FM Transmitter Circuits
In a frequency modulation (FM) transmitter, it is added by varying the radio signal's frequency slightly. Many other types of modulation are used.
In an FM (frequency modulation) transmitter the frequency of the carrier is varied by the audio signal. Angle modulation is the proper term for modulation by changing the instantaneous frequency or phase of the carrier signal. FM transmitters can be stereo as well and using a PLL tunning circuit you can achive a stable audio transmition on FM band.
True FM and phase modulation are the most commonly employed forms of analogue angle modulation. Direct FM (true Frequency modulation) is where the frequency of an oscillator is altered to impose the modulation upon the carrier wave. This can be done by using a voltage-controlled capacitor (Varicap diode) in a crystal-controlled oscillator or frequency synthesiser.
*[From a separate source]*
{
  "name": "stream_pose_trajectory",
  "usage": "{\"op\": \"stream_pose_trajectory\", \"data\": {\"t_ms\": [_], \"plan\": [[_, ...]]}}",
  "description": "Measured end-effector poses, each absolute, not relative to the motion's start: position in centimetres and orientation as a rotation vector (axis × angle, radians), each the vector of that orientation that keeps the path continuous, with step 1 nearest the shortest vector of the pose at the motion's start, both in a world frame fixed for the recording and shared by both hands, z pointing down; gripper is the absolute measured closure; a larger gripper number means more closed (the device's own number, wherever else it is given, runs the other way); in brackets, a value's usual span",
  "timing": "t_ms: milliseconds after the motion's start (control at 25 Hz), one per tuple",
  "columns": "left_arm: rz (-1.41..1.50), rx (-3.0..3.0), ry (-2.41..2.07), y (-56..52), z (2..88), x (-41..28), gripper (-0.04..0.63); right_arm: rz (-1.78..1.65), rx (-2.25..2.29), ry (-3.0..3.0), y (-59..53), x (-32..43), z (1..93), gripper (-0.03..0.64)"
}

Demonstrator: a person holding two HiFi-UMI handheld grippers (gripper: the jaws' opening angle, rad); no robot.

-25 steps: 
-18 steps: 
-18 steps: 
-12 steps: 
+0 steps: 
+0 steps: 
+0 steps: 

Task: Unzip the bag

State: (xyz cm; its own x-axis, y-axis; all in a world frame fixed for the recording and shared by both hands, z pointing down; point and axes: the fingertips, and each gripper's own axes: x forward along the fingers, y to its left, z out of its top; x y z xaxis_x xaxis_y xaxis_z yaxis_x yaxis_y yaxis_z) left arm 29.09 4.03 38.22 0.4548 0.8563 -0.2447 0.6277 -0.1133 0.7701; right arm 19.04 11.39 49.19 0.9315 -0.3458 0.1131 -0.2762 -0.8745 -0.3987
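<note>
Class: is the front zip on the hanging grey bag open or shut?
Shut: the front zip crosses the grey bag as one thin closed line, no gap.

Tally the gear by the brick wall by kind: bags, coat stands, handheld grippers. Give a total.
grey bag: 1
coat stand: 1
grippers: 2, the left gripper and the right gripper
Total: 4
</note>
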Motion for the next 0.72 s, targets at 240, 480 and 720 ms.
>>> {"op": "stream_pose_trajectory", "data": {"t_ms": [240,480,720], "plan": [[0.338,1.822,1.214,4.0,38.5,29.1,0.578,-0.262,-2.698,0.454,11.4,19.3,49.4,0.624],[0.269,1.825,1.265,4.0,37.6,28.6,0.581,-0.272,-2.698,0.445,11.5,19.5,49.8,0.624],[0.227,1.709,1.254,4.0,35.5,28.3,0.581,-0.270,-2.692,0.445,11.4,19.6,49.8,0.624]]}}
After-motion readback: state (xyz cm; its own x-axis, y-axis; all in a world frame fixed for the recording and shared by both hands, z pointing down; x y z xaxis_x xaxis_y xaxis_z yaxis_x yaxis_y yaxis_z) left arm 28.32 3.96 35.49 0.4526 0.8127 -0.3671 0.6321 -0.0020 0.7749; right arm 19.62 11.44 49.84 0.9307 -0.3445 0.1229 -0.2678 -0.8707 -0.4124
The frequency of the oscillator is then multiplied up using a frequency multiplier stage, or is translated upwards using a mixing stage, to the output frequency of the transmitter.
In some indirect FM solid state circuits, an RF drive is applied to the base of a transistor. The tank circuit (LC), connected to the collector via a capacitor, contains a pair of varicap diodes. As the voltage applied to the varicaps is changed, the phase shift of the output will change.